What Triggers Electron-Hole Recombination in Semiconductors?

[2ri]

Hello,

This is about a direct band gap semiconductor:
Q1) What induces recombination of an electron in the conduction-band with a hole in the valence-band? Is it the electrostatic attraction between a negatively charged electron and a positively charged hole which induces recombination or something else?

Q2) Suppose we are sending a stream of photon, one photon at a time, towards a semiconductor (direct band-gap). Each photon carries an energy slightly larger than its predecessor photon. In this way ultimately we arrive at a photon which has energy exactly equal to the band-gap energy. The time gap between two consecutive photons is large enough that any excited electron in the semiconductor falls back to the valence band. The question is, when a photon with energy less than the band-gap is incident on a semiconductor, then:
(a) Is it that an electron from valence band absorbs it and lands-up in the middle of energy band-gap, but, since there is no energy-state available for it to occupy, it immediately releases the absorbed energy and falls back to the valence band; and therefore we say that there is no absorption for photons with energy lower than band-gap, or
(b) Is it that an electron never absorbs energy from a photon with energy lower than band-gap; it absorbs energy from a photon only when the photon energy is equal to or greater than the band-gap energy? If this option is true than how does an electron come to know that which photon has energy equal to or greater than band-gap ? it indicates that the electron must be interacting with each of the photons, but does not absorb their energy until the photon energy is equal to or greater than band-gap energy.

I have attached a schematic; my question is that whether the type of transition shown in the schematic allowed ?



Please help me clarify these doubts.

Thank you.

 

[cbetanco]

A1) An electron in the conduction band will spontaneously emit a photon after some characteristic time (called the lifetime), and fall back into the valence band. In the valence band, there will have been an emptz energz state, not occupied by an electron (or occupied by a hole). When the electron in the conduction band emits the photon and hops back into the valence band, it jumps into one of the states not occupied by an electron (or occupied by a hole), and thus "recombines" with this hole. It has nothing to do with electrostatic attraction.

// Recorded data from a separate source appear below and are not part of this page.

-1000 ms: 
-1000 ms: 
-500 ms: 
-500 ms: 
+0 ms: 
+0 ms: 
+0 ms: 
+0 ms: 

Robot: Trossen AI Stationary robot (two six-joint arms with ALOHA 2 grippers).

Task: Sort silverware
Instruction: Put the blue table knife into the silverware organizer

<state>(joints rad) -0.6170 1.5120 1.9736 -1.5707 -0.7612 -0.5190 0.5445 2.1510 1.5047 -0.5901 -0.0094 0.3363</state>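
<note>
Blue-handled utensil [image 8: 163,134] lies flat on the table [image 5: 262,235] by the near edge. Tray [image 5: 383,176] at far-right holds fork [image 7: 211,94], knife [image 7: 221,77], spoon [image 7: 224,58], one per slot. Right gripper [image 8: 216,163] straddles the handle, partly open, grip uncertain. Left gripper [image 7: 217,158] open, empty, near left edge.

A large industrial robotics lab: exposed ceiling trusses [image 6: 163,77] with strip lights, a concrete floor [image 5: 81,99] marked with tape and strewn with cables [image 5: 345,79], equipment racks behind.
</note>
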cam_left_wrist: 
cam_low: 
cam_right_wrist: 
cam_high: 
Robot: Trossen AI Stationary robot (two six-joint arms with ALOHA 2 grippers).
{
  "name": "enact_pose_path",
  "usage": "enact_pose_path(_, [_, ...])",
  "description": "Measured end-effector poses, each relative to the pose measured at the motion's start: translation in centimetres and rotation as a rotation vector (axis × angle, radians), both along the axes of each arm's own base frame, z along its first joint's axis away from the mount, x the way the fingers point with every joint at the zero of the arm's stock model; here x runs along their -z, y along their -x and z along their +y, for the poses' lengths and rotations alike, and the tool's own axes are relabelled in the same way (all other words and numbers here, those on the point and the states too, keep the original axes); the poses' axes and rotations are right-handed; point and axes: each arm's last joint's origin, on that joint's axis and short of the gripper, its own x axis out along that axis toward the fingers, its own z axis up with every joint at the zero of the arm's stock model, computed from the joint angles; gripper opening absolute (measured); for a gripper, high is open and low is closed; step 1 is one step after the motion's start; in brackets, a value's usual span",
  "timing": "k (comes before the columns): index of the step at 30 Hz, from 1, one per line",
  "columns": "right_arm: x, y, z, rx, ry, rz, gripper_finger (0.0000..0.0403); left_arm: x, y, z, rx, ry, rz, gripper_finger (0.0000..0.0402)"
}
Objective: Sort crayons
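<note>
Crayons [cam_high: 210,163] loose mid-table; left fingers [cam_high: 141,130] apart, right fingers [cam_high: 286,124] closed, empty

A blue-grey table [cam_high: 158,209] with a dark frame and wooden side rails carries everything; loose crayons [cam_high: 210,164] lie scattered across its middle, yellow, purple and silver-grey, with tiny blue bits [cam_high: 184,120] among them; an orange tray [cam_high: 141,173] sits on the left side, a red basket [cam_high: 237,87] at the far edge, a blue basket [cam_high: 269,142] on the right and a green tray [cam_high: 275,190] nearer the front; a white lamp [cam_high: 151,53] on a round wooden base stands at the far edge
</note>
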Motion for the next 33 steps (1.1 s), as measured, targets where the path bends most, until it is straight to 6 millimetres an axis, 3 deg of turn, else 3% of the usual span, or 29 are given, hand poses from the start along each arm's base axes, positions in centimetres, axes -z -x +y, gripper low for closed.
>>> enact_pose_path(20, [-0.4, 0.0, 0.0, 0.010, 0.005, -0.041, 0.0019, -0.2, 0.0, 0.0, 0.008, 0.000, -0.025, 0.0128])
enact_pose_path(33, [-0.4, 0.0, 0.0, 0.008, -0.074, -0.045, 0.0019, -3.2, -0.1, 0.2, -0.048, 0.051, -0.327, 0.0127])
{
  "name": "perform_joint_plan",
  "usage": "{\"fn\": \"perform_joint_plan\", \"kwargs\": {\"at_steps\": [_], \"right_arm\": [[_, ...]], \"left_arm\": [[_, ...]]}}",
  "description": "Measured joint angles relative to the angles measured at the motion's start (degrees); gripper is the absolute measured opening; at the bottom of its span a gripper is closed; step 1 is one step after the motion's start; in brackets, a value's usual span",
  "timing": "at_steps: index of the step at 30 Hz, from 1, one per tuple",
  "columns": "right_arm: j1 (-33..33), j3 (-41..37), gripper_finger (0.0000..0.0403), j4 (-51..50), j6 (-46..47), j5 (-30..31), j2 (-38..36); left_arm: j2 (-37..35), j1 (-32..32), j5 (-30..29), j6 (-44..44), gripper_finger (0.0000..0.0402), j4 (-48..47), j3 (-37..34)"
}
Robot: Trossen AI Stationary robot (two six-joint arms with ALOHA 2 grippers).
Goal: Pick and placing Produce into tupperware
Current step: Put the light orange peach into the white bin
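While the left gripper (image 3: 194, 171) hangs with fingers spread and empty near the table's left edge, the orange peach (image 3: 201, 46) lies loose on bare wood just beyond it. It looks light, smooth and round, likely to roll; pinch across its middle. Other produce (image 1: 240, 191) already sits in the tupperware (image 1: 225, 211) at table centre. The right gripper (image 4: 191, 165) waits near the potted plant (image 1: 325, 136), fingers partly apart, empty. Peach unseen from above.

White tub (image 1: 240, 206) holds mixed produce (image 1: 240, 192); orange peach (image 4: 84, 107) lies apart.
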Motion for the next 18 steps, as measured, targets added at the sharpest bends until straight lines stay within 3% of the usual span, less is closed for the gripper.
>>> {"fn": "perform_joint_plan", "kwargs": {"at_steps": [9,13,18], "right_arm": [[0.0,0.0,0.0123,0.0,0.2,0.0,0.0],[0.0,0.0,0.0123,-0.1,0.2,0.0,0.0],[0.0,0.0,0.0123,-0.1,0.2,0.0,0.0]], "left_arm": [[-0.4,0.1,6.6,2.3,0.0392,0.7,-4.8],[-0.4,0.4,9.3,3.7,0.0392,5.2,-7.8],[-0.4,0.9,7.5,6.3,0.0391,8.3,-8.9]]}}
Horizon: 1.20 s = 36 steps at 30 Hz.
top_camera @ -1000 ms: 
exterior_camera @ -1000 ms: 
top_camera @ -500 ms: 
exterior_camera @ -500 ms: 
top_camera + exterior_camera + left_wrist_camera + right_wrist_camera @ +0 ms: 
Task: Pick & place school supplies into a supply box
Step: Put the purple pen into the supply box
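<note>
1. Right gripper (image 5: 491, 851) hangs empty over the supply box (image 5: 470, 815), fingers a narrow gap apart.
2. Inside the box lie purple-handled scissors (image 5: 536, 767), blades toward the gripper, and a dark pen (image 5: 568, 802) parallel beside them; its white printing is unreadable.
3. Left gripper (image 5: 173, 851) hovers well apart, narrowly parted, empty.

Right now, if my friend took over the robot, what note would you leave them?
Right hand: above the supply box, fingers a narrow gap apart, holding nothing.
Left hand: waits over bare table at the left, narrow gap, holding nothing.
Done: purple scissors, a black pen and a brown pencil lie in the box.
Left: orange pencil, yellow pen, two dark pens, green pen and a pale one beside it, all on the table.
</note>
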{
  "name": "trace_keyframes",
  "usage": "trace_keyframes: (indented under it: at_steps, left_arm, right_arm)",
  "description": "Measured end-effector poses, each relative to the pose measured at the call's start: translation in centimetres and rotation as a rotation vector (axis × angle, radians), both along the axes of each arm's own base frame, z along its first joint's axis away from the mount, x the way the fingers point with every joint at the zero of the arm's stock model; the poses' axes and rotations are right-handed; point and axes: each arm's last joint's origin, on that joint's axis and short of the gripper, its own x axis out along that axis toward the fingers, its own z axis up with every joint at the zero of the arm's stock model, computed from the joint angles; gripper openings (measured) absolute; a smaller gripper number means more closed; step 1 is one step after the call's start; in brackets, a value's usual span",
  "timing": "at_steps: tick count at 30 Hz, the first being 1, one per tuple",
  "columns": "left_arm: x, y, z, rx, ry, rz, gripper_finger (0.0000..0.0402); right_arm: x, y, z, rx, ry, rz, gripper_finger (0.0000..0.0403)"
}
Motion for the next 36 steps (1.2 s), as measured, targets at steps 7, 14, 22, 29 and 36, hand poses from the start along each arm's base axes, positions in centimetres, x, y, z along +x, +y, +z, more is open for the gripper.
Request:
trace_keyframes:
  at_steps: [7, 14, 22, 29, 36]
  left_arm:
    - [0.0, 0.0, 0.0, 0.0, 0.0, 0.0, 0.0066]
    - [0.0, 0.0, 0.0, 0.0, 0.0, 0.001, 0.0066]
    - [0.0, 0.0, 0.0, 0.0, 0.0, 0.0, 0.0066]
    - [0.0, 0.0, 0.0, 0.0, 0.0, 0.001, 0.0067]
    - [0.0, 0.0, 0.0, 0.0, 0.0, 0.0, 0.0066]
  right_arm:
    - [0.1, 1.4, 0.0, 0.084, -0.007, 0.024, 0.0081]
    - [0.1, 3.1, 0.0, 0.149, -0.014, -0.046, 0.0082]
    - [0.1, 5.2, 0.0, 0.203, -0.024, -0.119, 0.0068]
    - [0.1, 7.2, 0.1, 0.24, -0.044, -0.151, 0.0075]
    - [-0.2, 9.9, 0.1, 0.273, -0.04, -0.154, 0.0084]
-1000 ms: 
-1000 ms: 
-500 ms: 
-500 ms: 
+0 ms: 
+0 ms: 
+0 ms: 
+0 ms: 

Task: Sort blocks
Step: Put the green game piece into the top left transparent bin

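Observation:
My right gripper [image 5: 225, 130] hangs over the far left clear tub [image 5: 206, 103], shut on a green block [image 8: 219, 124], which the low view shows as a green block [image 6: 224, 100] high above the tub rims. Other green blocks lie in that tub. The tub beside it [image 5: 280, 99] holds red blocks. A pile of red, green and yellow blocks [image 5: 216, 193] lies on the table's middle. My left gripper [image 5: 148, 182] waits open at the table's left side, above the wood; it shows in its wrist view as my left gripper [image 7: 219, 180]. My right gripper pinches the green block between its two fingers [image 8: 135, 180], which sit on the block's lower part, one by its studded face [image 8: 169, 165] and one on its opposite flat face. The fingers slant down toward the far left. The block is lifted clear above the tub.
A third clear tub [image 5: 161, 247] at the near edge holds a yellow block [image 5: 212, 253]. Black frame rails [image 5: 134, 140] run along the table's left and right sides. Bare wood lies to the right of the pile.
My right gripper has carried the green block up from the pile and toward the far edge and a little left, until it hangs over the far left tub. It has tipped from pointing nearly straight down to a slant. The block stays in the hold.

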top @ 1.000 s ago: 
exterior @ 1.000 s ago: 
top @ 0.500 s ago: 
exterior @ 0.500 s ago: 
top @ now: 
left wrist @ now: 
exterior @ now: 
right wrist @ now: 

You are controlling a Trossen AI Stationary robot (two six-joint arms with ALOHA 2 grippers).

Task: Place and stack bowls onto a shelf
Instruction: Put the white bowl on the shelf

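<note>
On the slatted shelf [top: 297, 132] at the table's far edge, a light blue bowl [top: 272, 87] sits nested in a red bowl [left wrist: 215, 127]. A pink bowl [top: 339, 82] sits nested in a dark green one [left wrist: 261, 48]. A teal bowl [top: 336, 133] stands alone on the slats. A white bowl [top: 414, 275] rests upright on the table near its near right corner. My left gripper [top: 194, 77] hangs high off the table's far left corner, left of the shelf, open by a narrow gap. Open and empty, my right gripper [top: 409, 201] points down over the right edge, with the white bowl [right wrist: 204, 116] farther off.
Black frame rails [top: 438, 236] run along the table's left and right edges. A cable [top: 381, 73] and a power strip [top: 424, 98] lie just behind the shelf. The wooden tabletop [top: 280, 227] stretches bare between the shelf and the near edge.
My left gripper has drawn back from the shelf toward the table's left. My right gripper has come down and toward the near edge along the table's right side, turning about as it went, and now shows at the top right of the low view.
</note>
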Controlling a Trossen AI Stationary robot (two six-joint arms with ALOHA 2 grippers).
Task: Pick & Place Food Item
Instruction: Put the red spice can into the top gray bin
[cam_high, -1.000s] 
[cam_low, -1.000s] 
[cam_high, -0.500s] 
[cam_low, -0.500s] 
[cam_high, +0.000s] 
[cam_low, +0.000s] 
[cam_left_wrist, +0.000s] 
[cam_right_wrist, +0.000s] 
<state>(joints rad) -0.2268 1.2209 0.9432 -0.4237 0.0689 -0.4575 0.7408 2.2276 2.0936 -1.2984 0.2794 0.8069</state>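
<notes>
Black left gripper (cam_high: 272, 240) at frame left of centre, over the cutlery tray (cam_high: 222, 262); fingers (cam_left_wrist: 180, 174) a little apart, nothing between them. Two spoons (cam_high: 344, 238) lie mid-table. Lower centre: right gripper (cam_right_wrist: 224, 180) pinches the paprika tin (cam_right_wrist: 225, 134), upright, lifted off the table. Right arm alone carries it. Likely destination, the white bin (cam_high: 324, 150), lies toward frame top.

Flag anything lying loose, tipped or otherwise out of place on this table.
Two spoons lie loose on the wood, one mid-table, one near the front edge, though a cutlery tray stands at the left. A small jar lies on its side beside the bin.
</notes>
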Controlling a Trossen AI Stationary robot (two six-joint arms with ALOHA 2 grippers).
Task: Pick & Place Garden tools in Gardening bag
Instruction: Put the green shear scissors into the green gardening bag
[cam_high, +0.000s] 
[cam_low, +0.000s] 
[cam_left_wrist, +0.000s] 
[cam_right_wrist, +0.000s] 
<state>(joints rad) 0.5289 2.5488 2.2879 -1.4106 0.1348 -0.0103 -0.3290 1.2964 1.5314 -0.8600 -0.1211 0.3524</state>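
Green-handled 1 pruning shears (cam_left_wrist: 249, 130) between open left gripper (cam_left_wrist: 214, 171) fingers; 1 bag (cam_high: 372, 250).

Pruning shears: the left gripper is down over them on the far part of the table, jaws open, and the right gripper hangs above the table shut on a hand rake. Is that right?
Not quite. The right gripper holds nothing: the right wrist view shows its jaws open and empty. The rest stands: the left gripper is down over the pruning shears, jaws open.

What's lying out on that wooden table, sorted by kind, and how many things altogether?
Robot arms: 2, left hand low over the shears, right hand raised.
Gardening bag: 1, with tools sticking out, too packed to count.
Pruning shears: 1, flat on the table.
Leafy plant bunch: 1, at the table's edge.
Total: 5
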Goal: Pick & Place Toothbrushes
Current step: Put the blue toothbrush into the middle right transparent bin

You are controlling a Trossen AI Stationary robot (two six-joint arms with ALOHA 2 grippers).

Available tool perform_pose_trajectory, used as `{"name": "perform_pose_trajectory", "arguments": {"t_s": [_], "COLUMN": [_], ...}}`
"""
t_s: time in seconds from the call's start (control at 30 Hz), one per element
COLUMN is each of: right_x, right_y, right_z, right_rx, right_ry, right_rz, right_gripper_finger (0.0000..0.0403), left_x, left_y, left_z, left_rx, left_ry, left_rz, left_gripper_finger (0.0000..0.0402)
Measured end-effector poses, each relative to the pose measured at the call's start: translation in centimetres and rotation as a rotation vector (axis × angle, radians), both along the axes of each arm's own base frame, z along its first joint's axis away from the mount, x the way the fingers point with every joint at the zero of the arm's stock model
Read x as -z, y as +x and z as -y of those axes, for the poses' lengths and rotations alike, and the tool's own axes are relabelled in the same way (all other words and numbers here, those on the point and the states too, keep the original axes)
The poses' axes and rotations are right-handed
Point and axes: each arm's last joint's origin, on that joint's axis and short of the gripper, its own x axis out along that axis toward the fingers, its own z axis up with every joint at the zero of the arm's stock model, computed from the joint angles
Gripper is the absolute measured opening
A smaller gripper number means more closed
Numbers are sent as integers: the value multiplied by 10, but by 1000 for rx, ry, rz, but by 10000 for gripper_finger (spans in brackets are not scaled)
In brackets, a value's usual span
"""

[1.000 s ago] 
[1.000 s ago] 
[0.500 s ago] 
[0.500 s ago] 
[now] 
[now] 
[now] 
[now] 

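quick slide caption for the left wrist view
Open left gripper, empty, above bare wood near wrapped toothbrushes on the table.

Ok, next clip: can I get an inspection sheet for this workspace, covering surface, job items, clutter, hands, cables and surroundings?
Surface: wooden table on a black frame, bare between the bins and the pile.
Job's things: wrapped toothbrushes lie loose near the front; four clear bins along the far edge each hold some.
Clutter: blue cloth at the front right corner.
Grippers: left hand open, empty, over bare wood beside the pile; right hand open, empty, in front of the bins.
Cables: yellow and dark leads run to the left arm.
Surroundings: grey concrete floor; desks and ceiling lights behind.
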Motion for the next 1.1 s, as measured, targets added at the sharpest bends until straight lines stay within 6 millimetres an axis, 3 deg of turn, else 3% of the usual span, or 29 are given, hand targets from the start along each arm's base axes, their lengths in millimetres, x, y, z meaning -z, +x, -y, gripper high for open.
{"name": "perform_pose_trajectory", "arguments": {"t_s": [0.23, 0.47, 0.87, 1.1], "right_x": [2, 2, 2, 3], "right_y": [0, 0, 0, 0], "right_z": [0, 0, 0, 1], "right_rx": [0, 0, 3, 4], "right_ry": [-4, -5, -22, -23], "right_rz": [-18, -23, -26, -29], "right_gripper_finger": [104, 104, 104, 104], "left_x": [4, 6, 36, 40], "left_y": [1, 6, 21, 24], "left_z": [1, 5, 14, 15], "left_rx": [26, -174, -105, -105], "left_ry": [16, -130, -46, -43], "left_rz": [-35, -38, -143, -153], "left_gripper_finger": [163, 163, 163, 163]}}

A2) Answer b is correct. The electron cannot absorb a photon with less than the bandgap energy. The electron will interact even with photons with less than the bandgap, but they will not change the energy unless the incident photon has an energy larger than the bandgap, in which case the electron absorbs the photon and makes the transition to an allowed energy state. A photons with less energy than the bandgap will "recoil" or scatter off the electron, changing its momentum, but not its energy.